- [Exercise details]:
Starting at the line with "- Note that" and going on through the line with "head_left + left", reproduce each line in the records below exactly and nothing more.

- [Data for review]:

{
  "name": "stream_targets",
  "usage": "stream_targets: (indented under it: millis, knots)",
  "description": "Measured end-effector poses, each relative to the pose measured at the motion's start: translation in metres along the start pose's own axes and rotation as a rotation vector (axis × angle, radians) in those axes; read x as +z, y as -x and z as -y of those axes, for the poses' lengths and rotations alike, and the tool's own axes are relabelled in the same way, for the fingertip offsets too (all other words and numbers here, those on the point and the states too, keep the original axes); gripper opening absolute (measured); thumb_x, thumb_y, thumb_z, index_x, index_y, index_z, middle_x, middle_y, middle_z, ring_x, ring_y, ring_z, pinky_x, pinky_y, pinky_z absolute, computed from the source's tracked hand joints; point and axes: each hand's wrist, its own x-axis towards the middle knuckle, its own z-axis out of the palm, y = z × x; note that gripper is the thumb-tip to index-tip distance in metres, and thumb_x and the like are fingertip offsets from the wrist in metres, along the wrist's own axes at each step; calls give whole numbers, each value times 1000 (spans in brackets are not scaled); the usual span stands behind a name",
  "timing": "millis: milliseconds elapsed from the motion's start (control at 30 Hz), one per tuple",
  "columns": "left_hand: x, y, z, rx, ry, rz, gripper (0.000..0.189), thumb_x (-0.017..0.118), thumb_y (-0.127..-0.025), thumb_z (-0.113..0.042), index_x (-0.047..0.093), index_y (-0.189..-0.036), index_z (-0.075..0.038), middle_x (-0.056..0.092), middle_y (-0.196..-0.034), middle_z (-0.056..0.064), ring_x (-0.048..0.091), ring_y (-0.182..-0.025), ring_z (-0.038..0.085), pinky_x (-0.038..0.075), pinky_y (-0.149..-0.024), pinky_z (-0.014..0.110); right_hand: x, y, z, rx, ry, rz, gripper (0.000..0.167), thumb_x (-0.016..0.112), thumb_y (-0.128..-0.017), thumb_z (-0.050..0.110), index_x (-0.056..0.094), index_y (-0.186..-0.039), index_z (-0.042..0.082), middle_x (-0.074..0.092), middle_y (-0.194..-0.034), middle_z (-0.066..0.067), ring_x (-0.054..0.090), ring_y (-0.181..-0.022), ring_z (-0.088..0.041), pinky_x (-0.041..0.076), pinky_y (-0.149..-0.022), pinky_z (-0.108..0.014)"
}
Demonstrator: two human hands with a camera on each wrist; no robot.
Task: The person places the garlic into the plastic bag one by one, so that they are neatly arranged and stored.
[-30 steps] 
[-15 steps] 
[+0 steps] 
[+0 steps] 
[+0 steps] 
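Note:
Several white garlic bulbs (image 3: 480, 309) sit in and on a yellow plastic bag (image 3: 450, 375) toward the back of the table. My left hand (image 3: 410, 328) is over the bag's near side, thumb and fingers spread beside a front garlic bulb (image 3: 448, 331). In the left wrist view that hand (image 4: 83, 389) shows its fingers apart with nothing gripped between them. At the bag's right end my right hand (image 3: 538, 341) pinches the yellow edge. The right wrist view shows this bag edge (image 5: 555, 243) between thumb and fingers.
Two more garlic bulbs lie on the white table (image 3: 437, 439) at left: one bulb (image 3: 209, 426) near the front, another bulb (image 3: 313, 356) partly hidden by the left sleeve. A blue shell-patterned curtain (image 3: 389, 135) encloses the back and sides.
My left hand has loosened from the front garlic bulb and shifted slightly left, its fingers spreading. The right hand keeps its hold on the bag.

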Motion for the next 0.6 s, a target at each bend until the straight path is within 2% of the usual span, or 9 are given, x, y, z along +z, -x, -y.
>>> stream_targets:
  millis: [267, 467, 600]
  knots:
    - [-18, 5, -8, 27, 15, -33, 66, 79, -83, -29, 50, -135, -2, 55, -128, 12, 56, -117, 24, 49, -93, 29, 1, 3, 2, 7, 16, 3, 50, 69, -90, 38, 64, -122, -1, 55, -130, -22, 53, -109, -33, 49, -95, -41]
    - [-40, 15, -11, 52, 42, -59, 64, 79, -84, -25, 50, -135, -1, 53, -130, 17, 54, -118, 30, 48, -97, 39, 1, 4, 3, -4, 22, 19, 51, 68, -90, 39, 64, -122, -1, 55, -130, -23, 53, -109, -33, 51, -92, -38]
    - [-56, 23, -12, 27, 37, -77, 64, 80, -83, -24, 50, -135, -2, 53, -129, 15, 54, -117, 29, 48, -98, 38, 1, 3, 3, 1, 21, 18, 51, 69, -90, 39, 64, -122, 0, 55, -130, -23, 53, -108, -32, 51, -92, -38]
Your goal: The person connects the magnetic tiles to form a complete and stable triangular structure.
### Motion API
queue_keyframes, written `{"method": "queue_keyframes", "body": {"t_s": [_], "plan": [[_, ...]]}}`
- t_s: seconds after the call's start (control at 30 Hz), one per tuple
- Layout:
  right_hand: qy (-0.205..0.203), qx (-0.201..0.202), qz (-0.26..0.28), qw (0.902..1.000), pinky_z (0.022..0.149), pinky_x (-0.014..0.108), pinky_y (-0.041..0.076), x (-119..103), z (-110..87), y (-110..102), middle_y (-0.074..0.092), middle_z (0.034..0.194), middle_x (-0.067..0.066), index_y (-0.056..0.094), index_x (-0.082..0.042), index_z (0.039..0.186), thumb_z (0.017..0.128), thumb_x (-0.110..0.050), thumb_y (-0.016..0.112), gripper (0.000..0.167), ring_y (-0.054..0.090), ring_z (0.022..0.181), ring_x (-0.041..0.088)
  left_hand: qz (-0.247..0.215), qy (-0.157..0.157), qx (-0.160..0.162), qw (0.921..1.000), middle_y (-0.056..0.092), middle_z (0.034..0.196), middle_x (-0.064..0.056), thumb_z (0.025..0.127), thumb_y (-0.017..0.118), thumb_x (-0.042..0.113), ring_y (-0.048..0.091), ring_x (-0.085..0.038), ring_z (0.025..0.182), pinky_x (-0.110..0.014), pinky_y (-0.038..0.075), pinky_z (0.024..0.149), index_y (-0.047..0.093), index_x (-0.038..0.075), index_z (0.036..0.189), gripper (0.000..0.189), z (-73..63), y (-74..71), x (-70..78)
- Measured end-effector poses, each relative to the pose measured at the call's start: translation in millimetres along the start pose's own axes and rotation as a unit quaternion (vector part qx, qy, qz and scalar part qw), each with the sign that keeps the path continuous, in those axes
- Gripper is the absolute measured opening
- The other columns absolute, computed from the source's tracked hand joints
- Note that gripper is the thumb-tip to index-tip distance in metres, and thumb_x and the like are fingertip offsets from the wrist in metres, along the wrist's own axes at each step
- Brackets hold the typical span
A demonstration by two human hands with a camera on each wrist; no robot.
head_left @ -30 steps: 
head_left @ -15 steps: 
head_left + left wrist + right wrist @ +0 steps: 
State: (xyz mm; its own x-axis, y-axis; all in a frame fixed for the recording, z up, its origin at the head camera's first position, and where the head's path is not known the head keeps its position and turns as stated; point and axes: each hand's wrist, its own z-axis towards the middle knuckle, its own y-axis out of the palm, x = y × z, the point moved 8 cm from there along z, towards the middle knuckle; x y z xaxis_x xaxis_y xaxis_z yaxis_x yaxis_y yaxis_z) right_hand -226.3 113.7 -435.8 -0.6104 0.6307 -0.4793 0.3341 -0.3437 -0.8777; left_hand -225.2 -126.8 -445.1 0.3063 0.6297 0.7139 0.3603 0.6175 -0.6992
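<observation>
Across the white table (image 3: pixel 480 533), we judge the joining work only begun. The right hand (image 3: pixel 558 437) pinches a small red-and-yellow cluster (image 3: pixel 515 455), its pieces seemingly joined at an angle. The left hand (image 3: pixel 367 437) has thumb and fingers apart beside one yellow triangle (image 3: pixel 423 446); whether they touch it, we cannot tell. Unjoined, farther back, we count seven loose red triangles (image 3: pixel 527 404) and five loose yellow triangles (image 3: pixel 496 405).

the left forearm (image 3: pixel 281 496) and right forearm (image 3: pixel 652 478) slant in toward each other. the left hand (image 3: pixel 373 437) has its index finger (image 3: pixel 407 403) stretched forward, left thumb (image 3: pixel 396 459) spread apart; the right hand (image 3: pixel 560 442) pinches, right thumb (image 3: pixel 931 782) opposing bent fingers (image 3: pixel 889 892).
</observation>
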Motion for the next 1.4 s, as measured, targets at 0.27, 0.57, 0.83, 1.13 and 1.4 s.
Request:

- [Output]:
- Note that gripper is the thumb-tip to index-tip distance in metres, and thumb_x and the like are fingertip offsets from the wrist in metres, along the wrist's own axes at each step
- Brackets hold the typical span
A demonstration by two human hands with a camera on each wrist; no robot.
head_left @ -30 steps: 
head_left @ -15 steps: 
head_left + left wrist + right wrist @ +0 steps: 

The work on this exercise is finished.